Dearest Readers,

In 1997 I began working on a play called cityzenjive about a rock ‘n’ roll couple whose marriage is breaking up because of addiction and grief. It’s a surreal play with sparse settings, cryptic dialogue and characters named Doggerel, Trade and The Bobber. I wrote it while I was wrestling with my own addiction and grief issues, which, at the time, necessitated answering a deeper call to explore the Spiritual Life.

At one point in the play, Earle, the addict-husband is having a conversation with Real, the father of his wife Doggerel. They get to talking about having faith and hope and Earle is basically saying he can’t since their two kids were murdered in a school massacre.

Here is an excerpt of their conversation:

real

Doggerel and I have been experimenting with the notion of turning the tragic into the triumphant. Imagine that everything that happens is ultimately for the good. Even the blackest and most sinister. I’m not a religious sort of fellow, Earle. But I like this idea that out of the horror is good forced. Therefore the occurrence.

earle

Yeah, well all that keep-trying jazz don’t-ever-give-up it’s-worth-it-to-fight shite is just not my religion. It’s like, I’m telling you, if I ever got my legs cut off or something man and had to be in a wheelchair? I wouldn’t join the handicapped basketball team, you know what I’m sayin’? And there’s guys that would. But I’m glad as hell there is guys out there like that ‘cause it means I don’t have to be. And it’s fine to me, okay? I live with it perfect. Nothin’s missin’. I don’t feel the need to fight.

real

Did you once?

earle

I’m livin’ selfish. That’s what you think.

real

I think you would find the strength to live in that wheelchair, son.

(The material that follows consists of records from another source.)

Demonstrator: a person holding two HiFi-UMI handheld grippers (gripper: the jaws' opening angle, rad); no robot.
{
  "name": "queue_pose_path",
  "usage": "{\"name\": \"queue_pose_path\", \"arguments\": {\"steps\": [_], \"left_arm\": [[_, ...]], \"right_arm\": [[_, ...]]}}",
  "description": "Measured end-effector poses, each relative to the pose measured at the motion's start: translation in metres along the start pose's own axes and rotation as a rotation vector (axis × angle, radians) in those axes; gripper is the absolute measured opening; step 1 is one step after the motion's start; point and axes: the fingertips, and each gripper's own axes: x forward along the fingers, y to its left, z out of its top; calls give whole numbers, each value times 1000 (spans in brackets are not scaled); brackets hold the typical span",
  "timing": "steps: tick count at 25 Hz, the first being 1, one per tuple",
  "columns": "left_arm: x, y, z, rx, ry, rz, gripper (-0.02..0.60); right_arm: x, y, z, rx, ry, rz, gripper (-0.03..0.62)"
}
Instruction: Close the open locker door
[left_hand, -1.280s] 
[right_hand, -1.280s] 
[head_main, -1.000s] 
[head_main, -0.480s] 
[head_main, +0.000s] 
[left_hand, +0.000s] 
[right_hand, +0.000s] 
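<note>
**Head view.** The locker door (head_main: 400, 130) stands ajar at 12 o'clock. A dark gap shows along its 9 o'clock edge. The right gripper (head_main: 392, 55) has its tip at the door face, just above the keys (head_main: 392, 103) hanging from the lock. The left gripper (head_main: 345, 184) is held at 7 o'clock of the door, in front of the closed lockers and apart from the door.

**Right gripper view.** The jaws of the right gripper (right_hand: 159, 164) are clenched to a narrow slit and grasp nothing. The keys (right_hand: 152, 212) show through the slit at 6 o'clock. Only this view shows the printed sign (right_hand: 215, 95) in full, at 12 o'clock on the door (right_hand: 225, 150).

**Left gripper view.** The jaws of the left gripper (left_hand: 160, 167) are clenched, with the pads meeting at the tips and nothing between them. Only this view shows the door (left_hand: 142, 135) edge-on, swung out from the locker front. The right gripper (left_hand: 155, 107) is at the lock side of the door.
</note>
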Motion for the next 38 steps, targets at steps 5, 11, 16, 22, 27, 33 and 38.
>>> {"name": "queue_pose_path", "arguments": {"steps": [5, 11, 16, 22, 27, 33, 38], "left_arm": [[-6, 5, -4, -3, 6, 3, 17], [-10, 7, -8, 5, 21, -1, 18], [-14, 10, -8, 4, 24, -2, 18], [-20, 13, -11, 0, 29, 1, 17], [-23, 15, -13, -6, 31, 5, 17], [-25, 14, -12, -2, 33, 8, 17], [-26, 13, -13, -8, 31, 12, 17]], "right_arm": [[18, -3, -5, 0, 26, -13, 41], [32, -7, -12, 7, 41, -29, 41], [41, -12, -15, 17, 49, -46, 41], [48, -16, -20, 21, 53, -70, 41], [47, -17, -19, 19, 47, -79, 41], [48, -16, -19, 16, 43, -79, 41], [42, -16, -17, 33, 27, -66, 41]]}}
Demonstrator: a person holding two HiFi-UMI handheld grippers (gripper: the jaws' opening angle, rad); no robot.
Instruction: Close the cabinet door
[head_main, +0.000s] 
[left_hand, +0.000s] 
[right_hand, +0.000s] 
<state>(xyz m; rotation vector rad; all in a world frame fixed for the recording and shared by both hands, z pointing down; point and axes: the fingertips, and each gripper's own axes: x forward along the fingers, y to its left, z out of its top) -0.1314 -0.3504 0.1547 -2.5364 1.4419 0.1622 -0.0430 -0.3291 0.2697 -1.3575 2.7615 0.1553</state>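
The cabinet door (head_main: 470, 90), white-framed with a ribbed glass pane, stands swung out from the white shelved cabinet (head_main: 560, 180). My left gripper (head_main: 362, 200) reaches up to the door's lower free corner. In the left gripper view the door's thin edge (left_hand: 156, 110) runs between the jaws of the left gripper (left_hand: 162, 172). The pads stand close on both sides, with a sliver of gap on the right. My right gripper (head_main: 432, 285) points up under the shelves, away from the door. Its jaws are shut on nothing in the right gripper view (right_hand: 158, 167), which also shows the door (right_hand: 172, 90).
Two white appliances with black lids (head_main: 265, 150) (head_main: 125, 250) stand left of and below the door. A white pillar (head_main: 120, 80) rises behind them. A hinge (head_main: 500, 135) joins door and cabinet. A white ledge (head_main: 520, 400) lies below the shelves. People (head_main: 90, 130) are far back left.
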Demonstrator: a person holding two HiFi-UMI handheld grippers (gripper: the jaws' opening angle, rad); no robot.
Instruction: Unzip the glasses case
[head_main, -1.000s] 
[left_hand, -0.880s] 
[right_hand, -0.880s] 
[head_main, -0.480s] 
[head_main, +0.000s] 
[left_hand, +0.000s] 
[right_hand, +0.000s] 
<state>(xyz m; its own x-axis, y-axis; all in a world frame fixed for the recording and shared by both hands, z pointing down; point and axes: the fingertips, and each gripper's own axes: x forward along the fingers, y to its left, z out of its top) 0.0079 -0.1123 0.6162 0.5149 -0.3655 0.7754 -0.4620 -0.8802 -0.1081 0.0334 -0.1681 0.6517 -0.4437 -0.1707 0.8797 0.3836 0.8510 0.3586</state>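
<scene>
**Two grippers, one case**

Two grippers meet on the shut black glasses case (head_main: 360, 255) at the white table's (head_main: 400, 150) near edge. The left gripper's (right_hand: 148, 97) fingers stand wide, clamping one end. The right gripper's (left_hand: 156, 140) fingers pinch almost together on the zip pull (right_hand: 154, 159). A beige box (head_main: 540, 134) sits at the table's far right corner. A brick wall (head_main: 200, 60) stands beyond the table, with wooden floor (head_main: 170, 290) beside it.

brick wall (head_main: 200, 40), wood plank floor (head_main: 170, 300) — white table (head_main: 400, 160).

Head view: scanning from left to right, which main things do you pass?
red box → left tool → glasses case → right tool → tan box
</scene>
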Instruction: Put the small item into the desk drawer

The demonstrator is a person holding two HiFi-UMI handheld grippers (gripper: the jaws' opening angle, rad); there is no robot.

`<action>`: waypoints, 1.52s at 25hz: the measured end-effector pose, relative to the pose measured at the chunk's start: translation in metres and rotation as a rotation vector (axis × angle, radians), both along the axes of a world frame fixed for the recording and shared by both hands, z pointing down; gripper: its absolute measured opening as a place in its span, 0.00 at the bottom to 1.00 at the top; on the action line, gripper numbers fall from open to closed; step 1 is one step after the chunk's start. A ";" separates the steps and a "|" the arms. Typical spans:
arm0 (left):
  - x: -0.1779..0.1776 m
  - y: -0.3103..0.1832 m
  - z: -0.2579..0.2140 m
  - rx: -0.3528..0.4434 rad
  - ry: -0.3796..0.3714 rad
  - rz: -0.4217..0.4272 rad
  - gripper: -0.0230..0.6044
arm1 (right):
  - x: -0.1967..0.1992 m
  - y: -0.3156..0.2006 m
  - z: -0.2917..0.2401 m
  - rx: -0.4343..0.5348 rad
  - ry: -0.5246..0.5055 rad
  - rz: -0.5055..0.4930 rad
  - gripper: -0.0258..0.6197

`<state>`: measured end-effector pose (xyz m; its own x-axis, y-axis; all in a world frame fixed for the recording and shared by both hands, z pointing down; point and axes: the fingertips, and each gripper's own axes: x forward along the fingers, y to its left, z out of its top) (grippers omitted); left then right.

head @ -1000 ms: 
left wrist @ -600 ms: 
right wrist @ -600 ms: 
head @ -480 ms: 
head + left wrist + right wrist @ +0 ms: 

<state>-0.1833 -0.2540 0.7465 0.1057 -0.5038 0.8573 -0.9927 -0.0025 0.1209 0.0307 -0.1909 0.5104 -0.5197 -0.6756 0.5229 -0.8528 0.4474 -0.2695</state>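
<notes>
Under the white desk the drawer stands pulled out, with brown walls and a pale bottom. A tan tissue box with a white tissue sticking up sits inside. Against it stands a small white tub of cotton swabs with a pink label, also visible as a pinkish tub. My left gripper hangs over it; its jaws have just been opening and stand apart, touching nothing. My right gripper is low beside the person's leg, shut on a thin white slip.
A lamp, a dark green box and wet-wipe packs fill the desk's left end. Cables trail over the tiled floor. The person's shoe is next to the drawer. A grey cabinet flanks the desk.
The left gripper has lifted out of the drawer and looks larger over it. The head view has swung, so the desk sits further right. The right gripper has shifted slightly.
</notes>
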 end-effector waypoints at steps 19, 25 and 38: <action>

At one point yesterday when I was feeling particularly sorry for myself and focusing solely on how this burn has limited my lifestyle I remembered that conversation I’d written all those years ago. I see it now as a dialogue between the two sides of the person I was at that time. I so wanted to believe in the inherent Good of Higher Guidance and yet I was stuck in the despair of the Old BS (belief system: negative).

So there I was standing on the street overwhelmed by It All and letting the dark thoughts have their way with me. You know exactly what I did, Dearest Readers. Yuppers. I prayed. Help me. I’m f&#ked. And you also know what happened next. A miracle.

Out of the corner of my eye I saw a woman I know slip into a nearby shop. This woman just happens to be a Mystic. She just happens to be someone I used to visit with at the very beginning of my Healing Journey for strength and solidarity. Uh-huh. Yeah. I followed her into the shop.

Our encounter was intense, which was to be expected. This woman lives on a plane which is not entirely of this Earth. Meeting her gaze zapped me right back into Right Thinking sending the Old BS flying and giving me the strength I needed to to move forward.

To live in the proverbial wheelchair.

Inspiring Message of the Day: I will continue to shift my thinking from the negative to the positive. I will continue to look for and see the Good in everything that happens.